[PATCH 1/2] x86/numa: carve node online semantics out of alloc_node

linux-mm.kvack.org archive mirror
 help / color / mirror / Atom feed

* [PATCH 1/2] x86/numa: carve node online semantics out of alloc_node_data()
@ 2019-07-05  4:15 Pingfan Liu
       [not found] ` <1562300143-11671-2-git-send-email-kernelfans@gmail.com>
  0 siblings, 1 reply; 7+ messages in thread
From: Pingfan Liu @ 2019-07-05  4:15 UTC (permalink / raw)
  To: x86
  Cc: Pingfan Liu, Michal Hocko, Dave Hansen, Mike Rapoport, Tony Luck,
	Andy Lutomirski, Peter Zijlstra, Thomas Gleixner, Ingo Molnar,
	Borislav Petkov, H. Peter Anvin, Andrew Morton, Vlastimil Babka,
	Oscar Salvador, Pavel Tatashin, Mel Gorman,
	Benjamin Herrenschmidt, Michael Ellerman, Stephen Rothwell,
	Qian Cai, Barret Rhoden, Bjorn Helgaas, David Rientjes, linux-mm,
	linux-kernel

Node online means either memory online or cpu online. But there is
requirement to instance a pglist_data, which has neither cpu nor memory
online (refer to [2/2]).

So carve out the online semantics, and call node_set_online() where either
memory or cpu is online.

Signed-off-by: Pingfan Liu <kernelfans@gmail.com>
Cc: Michal Hocko <mhocko@suse.com>
Cc: Dave Hansen <dave.hansen@linux.intel.com>
Cc: Mike Rapoport <rppt@linux.ibm.com>
Cc: Tony Luck <tony.luck@intel.com>
Cc: Andy Lutomirski <luto@kernel.org>
Cc: Peter Zijlstra <peterz@infradead.org>
Cc: Thomas Gleixner <tglx@linutronix.de>
Cc: Ingo Molnar <mingo@redhat.com>
Cc: Borislav Petkov <bp@alien8.de>
Cc: "H. Peter Anvin" <hpa@zytor.com>
Cc: Andrew Morton <akpm@linux-foundation.org>
Cc: Michal Hocko <mhocko@suse.com>
Cc: Vlastimil Babka <vbabka@suse.cz>
Cc: Oscar Salvador <osalvador@suse.de>
Cc: Pavel Tatashin <pavel.tatashin@microsoft.com>
Cc: Mel Gorman <mgorman@techsingularity.net>
Cc: Benjamin Herrenschmidt <benh@kernel.crashing.org>
Cc: Michael Ellerman <mpe@ellerman.id.au>
Cc: Stephen Rothwell <sfr@canb.auug.org.au>
Cc: Qian Cai <cai@lca.pw>
Cc: Barret Rhoden <brho@google.com>
Cc: Bjorn Helgaas <bhelgaas@google.com>
Cc: David Rientjes <rientjes@google.com>
Cc: linux-mm@kvack.org
Cc: linux-kernel@vger.kernel.org
---
 arch/x86/mm/numa.c | 7 ++++---
 1 file changed, 4 insertions(+), 3 deletions(-)
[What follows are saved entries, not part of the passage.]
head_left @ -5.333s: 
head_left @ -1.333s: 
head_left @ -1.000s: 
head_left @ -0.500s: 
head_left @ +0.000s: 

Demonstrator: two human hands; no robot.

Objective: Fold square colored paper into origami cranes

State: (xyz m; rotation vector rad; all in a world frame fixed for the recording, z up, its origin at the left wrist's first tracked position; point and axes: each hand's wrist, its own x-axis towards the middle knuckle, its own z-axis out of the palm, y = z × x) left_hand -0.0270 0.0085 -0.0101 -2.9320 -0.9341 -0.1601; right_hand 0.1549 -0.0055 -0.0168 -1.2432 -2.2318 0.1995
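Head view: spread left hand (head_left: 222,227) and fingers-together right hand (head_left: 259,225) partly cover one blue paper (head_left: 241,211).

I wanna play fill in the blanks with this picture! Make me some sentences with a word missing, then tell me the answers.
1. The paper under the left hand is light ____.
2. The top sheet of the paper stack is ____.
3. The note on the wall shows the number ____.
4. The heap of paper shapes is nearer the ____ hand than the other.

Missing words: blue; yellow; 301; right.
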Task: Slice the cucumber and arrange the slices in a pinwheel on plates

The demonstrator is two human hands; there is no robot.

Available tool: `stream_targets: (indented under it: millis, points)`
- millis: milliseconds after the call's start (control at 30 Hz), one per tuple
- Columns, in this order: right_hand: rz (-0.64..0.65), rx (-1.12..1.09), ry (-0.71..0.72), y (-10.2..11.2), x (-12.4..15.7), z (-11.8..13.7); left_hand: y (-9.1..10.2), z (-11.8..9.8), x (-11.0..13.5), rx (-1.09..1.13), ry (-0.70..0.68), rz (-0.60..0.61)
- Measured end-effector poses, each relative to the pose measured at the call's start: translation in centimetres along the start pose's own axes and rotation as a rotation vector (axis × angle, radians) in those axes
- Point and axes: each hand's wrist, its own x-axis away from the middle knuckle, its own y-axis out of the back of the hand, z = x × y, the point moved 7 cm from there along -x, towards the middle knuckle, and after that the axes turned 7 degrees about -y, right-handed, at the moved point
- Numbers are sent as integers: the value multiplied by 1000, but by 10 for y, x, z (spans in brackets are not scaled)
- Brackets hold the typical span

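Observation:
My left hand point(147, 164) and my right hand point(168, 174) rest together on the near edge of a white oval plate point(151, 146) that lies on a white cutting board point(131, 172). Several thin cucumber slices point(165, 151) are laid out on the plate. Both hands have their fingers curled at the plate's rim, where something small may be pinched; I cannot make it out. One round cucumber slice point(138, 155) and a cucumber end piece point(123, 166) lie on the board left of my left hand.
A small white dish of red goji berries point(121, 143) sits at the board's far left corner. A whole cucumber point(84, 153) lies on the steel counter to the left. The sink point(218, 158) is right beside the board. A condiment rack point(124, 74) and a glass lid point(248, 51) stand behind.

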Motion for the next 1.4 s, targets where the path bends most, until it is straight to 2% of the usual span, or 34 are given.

diff --git a/arch/x86/mm/numa.c b/arch/x86/mm/numa.c
index e6dad60..b48d507 100644
--- a/arch/x86/mm/numa.c
+++ b/arch/x86/mm/numa.c
@@ -213,8 +213,6 @@ static void __init alloc_node_data(int nid)
 
 	node_data[nid] = nd;
 	memset(NODE_DATA(nid), 0, sizeof(pg_data_t));
-
-	node_set_online(nid);
 }
 
 /**
@@ -589,6 +587,7 @@ static int __init numa_register_memblks(struct numa_meminfo *mi)
 			continue;
 
 		alloc_node_data(nid);
+		node_set_online(nid);
 	}
 
 	/* Dump memblock with node info and return. */
@@ -760,8 +759,10 @@ void __init init_cpu_to_node(void)
 		if (node == NUMA_NO_NODE)
 			continue;
 
-		if (!node_online(node))
+		if (!node_online(node)) {
 			init_memory_less_node(node);
+			node_set_online(nid);
+		}
 
 		numa_set_node(cpu, node);
 	}
-- 
2.7.5


^ permalink raw reply related	[flat|nested] 7+ messages in thread

* Re: [PATCH 2/2] x86/numa: instance all parsed numa node
       [not found]   ` <alpine.DEB.2.21.1907072133310.3648@nanos.tec.linutronix.de>
@ 2019-07-08  8:36     ` Pingfan Liu
       [not found]       ` <alpine.DEB.2.21.1907081125300.3648@nanos.tec.linutronix.de>
  0 siblings, 1 reply; 7+ messages in thread
From: Pingfan Liu @ 2019-07-08  8:36 UTC (permalink / raw)
  To: Thomas Gleixner
  Cc: x86, Michal Hocko, Dave Hansen, Mike Rapoport, Tony Luck,
	Andy Lutomirski, Peter Zijlstra, Ingo Molnar, Borislav Petkov,
	H. Peter Anvin, Andrew Morton, Vlastimil Babka, Oscar Salvador,
	Pavel Tatashin, Mel Gorman, Benjamin Herrenschmidt,
	Michael Ellerman, Stephen Rothwell, Qian Cai, Barret Rhoden,
	Bjorn Helgaas, David Rientjes, linux-mm, LKML

On Mon, Jul 8, 2019 at 3:44 AM Thomas Gleixner <tglx@linutronix.de> wrote:
>
> On Fri, 5 Jul 2019, Pingfan Liu wrote:
>
> > I hit a bug on an AMD machine, with kexec -l nr_cpus=4 option. nr_cpus option
> > is used to speed up kdump process, so it is not a rare case.
>
> But fundamentally wrong, really.
>
> The rest of the CPUs are in a half baken state and any broadcast event,
> e.g. MCE or a stray IPI, will result in a undiagnosable crash.
Very appreciate if you can pay more word on it? I tried to figure out
your point, but fail.

For "a half baked state", I think you concern about LAPIC state, and I
expand this point like the following:

For IPI: when capture kernel BSP is up, the rest cpus are still loop
inside crash_nmi_callback(), so there is no way to eject new IPI from
these cpu. Also we disable_local_APIC(), which effectively prevent the
LAPIC from responding to IPI, except NMI/INIT/SIPI, which will not
occur in crash case.

For MCE, I am not sure whether it can broadcast or not between cpus,
but as my understanding, it can not. Then is it a problem?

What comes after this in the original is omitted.